(EXERCISE OBJECTIVE):
Print every line of the material below exactly as it stands, but omit the pictures.

(DATA FOR THE TASK):
BEGIN
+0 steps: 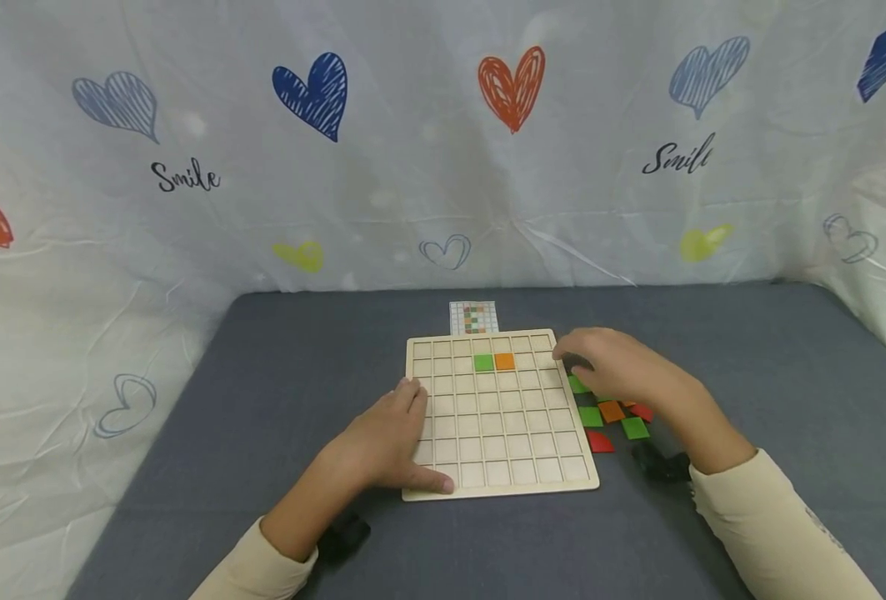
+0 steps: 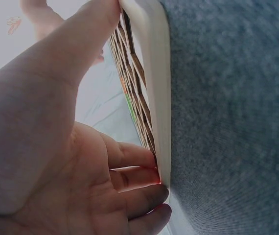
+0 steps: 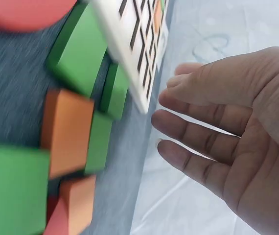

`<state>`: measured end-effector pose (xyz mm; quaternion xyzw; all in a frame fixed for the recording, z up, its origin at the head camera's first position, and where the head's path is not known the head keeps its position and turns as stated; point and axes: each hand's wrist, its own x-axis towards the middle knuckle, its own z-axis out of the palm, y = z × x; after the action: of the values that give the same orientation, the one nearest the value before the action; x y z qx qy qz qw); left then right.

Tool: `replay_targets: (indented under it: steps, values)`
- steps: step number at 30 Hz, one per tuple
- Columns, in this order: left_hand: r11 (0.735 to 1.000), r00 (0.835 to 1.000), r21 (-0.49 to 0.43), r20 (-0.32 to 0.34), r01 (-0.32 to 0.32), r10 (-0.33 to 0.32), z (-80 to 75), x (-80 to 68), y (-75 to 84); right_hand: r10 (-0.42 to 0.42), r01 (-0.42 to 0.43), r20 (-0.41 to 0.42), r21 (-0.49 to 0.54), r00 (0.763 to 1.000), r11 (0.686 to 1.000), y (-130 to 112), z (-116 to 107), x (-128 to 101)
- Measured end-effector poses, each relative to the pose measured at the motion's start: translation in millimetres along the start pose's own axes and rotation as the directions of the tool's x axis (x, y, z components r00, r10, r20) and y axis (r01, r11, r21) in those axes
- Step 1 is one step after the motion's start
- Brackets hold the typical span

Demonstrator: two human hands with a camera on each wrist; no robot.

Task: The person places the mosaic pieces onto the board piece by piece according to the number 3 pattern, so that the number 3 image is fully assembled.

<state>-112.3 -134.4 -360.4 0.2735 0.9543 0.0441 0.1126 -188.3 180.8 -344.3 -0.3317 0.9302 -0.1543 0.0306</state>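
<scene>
A square wooden grid board (image 1: 491,425) lies on the table, with one green tile (image 1: 483,362) and one orange tile (image 1: 504,361) side by side in an upper row. My left hand (image 1: 386,433) rests at the board's near left corner, fingers along the left side and thumb on the front edge. In the left wrist view the fingertips (image 2: 151,196) touch the board's rim. Over the board's right side, near its far corner, hovers my right hand (image 1: 615,362), fingers loosely bent. No tile shows in it in the right wrist view, though the thumb partly covers the index finger.
Loose green, orange and red pieces (image 1: 611,412) lie right of the board, partly beneath the right hand. A small printed pattern card (image 1: 474,317) sits at the board's far edge. Behind the grey table (image 1: 322,350) hangs a white curtain (image 1: 405,167) with hearts.
</scene>
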Motion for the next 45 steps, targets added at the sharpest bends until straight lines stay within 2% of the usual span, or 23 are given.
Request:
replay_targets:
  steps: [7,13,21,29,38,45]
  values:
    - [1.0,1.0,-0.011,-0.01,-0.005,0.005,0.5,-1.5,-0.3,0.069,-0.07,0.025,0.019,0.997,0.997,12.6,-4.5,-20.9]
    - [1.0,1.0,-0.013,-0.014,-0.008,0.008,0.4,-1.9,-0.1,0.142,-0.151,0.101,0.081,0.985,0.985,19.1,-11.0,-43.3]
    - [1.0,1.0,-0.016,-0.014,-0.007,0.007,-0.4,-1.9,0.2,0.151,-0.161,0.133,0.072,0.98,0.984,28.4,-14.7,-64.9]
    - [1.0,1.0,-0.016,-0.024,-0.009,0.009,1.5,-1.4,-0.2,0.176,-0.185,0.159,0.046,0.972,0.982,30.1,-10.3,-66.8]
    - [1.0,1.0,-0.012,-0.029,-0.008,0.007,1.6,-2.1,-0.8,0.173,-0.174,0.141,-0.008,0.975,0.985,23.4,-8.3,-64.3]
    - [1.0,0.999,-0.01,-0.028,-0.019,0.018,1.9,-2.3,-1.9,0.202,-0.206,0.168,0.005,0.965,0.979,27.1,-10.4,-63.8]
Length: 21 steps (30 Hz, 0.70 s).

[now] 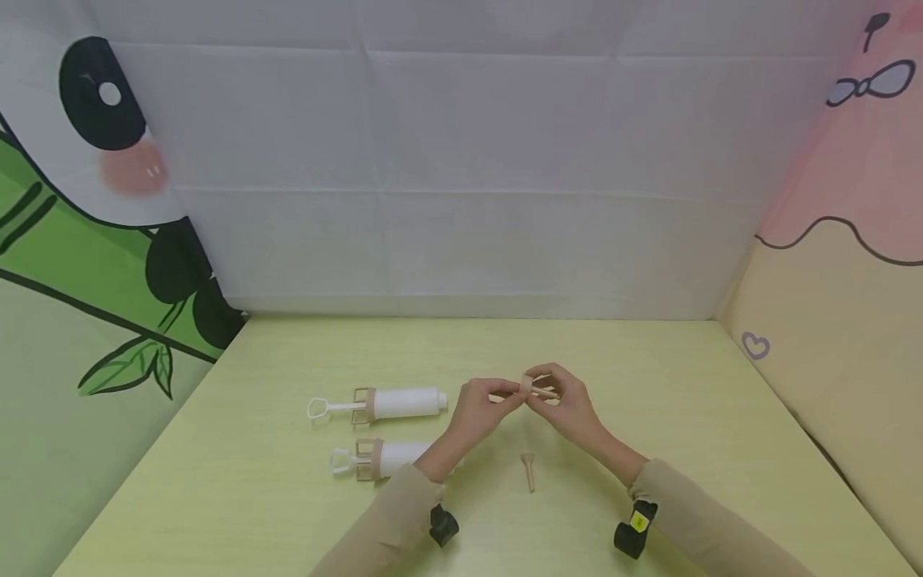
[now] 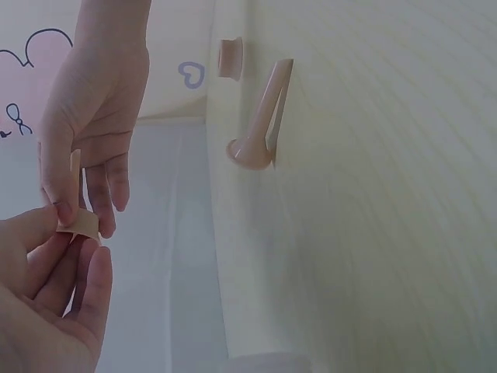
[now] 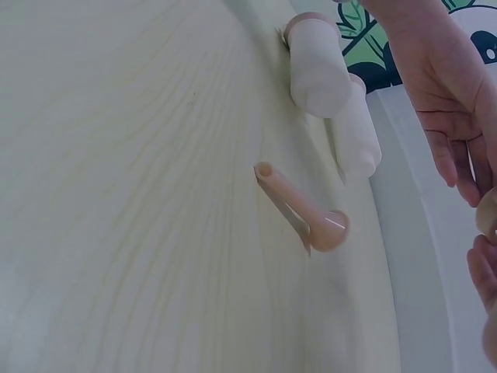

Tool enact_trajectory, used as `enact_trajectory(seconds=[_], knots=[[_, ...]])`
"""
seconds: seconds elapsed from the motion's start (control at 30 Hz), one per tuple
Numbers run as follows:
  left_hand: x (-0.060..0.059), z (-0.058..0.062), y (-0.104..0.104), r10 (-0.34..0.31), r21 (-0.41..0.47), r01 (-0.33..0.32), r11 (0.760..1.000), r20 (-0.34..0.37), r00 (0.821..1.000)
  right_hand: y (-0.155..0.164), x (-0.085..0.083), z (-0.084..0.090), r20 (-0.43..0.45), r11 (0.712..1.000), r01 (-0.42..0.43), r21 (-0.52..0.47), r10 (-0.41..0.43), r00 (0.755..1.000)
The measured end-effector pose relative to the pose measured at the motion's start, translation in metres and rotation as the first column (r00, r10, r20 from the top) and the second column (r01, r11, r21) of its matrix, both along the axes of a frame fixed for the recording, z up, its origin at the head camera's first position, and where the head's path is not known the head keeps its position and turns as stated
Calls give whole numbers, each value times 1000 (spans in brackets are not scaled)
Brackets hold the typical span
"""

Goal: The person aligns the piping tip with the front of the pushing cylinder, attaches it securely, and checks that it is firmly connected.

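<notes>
Both hands meet above the middle of the worktop (image 1: 649, 377): the left hand (image 1: 481, 409) and right hand (image 1: 570, 405) pinch a small tan ring (image 2: 78, 225) and a nozzle piece between their fingers. Judging by this, fitting is only underway; a second tan nozzle (image 1: 530, 470) lies loose just below them, and two white syringe-like tubes (image 1: 400, 402) lie to the left, untouched.

Your left hand (image 1: 481, 407) and right hand (image 1: 565, 401) meet above the table (image 1: 649, 377), pinching a small ring (image 1: 526, 386) between them. A nozzle (image 1: 530, 470) lies on the table nearer you, just below the hands. Two syringes (image 1: 382, 403) (image 1: 382, 458) lie left, one behind the other. A second ring (image 2: 230, 57), possibly a collar, lies beyond the nozzle.
</notes>
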<state>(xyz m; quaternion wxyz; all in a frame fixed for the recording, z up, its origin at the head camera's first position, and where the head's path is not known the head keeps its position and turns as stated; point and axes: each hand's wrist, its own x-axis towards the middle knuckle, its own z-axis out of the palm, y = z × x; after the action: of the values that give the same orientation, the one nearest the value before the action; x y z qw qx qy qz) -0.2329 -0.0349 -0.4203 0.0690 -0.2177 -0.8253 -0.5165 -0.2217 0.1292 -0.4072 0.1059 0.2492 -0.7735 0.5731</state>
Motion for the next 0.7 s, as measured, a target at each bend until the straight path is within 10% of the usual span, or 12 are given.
enact_trajectory(seconds=[0.53,0.7], knots=[[-1,-4,-4,-34,65,33,997,1,999,-2,0,-3,-1,1000,-4,-2,4,1000],[10,12,-5,-50,77,49,996,9,999,-3,0,-4,-28,1000,-2,-1,2,1000]])
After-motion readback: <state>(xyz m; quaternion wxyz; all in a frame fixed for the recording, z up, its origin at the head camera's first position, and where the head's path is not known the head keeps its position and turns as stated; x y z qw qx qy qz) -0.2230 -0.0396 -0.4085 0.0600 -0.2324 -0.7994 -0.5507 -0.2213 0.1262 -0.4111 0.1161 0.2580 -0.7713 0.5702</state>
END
(EXERCISE RESPONSE):
+0 steps: 
+0 steps: 
+0 steps: 

`<state>`: measured end-effector pose (xyz mm; quaternion xyzw; all in a frame fixed for the recording, z up, its origin at the head camera's first position, and where the head's path is not known the head keeps its position and turns as stated; point and axes: each hand's wrist, its own x-axis towards the middle knuckle, its own z-axis out of the palm, y = z × x; after the action: of the values that give the same orientation, the one nearest the value before the action; x y z qx qy qz qw); left then right.

Tool: `replay_targets: (indented under it: steps, values)`
- steps: step number at 30 Hz, one per tuple
- Columns, in this order: left_hand: r11 (0.735 to 1.000), r00 (0.835 to 1.000), r21 (-0.49 to 0.43), r20 (-0.32 to 0.34), r01 (-0.32 to 0.32), r10 (-0.33 to 0.32), z (-80 to 75), x (-80 to 68), y (-75 to 84); right_hand: r10 (-0.42 to 0.42), r01 (-0.42 to 0.43), r20 (-0.41 to 0.42), r21 (-0.49 to 0.54), r00 (0.763 to 1.000), r11 (0.686 to 1.000), y (-130 to 112), z (-116 to 107), x (-128 to 101)
- Measured end-effector poses, each relative to the pose measured at the motion's start: translation in millimetres along the start pose's own axes and rotation as the directions of the tool's x axis (x, y, z components r00, r10, r20) and y axis (r01, r11, r21) in those axes
- Step 1 is one step after the motion's start
- Brackets hold the typical span

Demonstrator: two human hands with a camera on each wrist; no robot.

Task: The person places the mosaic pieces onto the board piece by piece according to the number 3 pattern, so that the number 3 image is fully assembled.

<state>-112.3 -134.4 -360.4 0.2735 0.9543 0.0441 0.1126 -188.3 180.8 -344.3 -0.3317 0.9302 -0.1543 0.0306</state>
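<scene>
A square wooden grid board (image 1: 491,425) lies on the table, with one green tile (image 1: 483,362) and one orange tile (image 1: 504,361) side by side in an upper row. My left hand (image 1: 386,433) rests at the board's near left corner, fingers along the left side and thumb on the front edge. In the left wrist view the fingertips (image 2: 151,196) touch the board's rim. Over the board's right side, near its far corner, hovers my right hand (image 1: 615,362), fingers loosely bent. No tile shows in it in the right wrist view, though the thumb partly covers the index finger.
Loose green, orange and red pieces (image 1: 611,412) lie right of the board, partly beneath the right hand. A small printed pattern card (image 1: 474,317) sits at the board's far edge. Behind the grey table (image 1: 322,350) hangs a white curtain (image 1: 405,167) with hearts.
</scene>
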Motion for the next 45 steps, targets added at the sharpest bends until straight lines stay within 2% of the usual span, or 23 are given.
Request:
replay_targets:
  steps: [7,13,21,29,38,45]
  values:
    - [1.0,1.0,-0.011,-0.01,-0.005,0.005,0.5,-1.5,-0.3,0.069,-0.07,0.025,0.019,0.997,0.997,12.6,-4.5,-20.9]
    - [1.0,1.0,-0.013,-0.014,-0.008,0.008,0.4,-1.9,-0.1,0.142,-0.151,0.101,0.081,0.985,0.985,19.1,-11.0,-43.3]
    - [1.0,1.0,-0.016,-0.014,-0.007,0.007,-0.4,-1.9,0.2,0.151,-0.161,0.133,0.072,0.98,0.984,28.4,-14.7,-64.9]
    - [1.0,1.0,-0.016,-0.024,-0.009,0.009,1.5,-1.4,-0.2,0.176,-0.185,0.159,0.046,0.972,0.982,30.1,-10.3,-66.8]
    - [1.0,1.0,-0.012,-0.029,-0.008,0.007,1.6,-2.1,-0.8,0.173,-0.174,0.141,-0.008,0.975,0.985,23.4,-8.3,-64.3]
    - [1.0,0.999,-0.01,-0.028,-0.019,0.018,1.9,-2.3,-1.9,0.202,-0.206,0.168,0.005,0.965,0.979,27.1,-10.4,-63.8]
Length: 21 steps (30 Hz, 0.70 s).

[now] 
[now] 
[now] 

Tool enact_trajectory, used as `enact_trajectory(seconds=[_], knots=[[_, ...]])`
"""
seconds: seconds elapsed from the motion's start (control at 30 Hz), one per tuple
Numbers run as follows:
  left_hand: x (-0.060..0.059), z (-0.058..0.062), y (-0.104..0.104), r10 (-0.34..0.31), r21 (-0.41..0.47), r01 (-0.33..0.32), r11 (0.760..1.000), r20 (-0.34..0.37), r00 (0.821..1.000)
  right_hand: y (-0.155..0.164), x (-0.085..0.083), z (-0.084..0.090), r20 (-0.43..0.45), r11 (0.712..1.000), r01 (-0.42..0.43), r21 (-0.52..0.47), r10 (-0.41..0.43), r00 (0.755..1.000)
The measured end-effector pose relative to the pose measured at the motion's start, translation in metres and rotation as the first column (r00, r10, r20 from the top) and the second column (r01, r11, r21) of its matrix, both along the axes of a frame fixed for the recording, z up, its origin at the head camera's first position, and where the head's path is not known the head keeps its position and turns as stated
Calls give whole numbers, each value times 1000 (spans in brackets are not scaled)
Brackets hold the typical span
"""

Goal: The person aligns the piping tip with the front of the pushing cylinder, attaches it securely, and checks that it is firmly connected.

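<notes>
Both hands meet above the middle of the worktop (image 1: 649, 377): the left hand (image 1: 481, 409) and right hand (image 1: 570, 405) pinch a small tan ring (image 2: 78, 225) and a nozzle piece between their fingers. Judging by this, fitting is only underway; a second tan nozzle (image 1: 530, 470) lies loose just below them, and two white syringe-like tubes (image 1: 400, 402) lie to the left, untouched.

Your left hand (image 1: 481, 407) and right hand (image 1: 565, 401) meet above the table (image 1: 649, 377), pinching a small ring (image 1: 526, 386) between them. A nozzle (image 1: 530, 470) lies on the table nearer you, just below the hands. Two syringes (image 1: 382, 403) (image 1: 382, 458) lie left, one behind the other. A second ring (image 2: 230, 57), possibly a collar, lies beyond the nozzle.
</notes>
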<state>(xyz m; quaternion wxyz; all in a frame fixed for the recording, z up, its origin at the head camera's first position, and where the head's path is not known the head keeps its position and turns as stated; point and axes: each hand's wrist, its own x-axis towards the middle knuckle, its own z-axis out of the palm, y = z × x; after the action: of the values that give the same orientation, the one nearest the value before the action; x y z qw qx qy qz) -0.2329 -0.0349 -0.4203 0.0690 -0.2177 -0.8253 -0.5165 -0.2217 0.1292 -0.4072 0.1059 0.2492 -0.7735 0.5731</state>
Motion for the next 0.7 s, as measured, a target at each bend until the straight path is within 10% of the usual span, or 12 are given.
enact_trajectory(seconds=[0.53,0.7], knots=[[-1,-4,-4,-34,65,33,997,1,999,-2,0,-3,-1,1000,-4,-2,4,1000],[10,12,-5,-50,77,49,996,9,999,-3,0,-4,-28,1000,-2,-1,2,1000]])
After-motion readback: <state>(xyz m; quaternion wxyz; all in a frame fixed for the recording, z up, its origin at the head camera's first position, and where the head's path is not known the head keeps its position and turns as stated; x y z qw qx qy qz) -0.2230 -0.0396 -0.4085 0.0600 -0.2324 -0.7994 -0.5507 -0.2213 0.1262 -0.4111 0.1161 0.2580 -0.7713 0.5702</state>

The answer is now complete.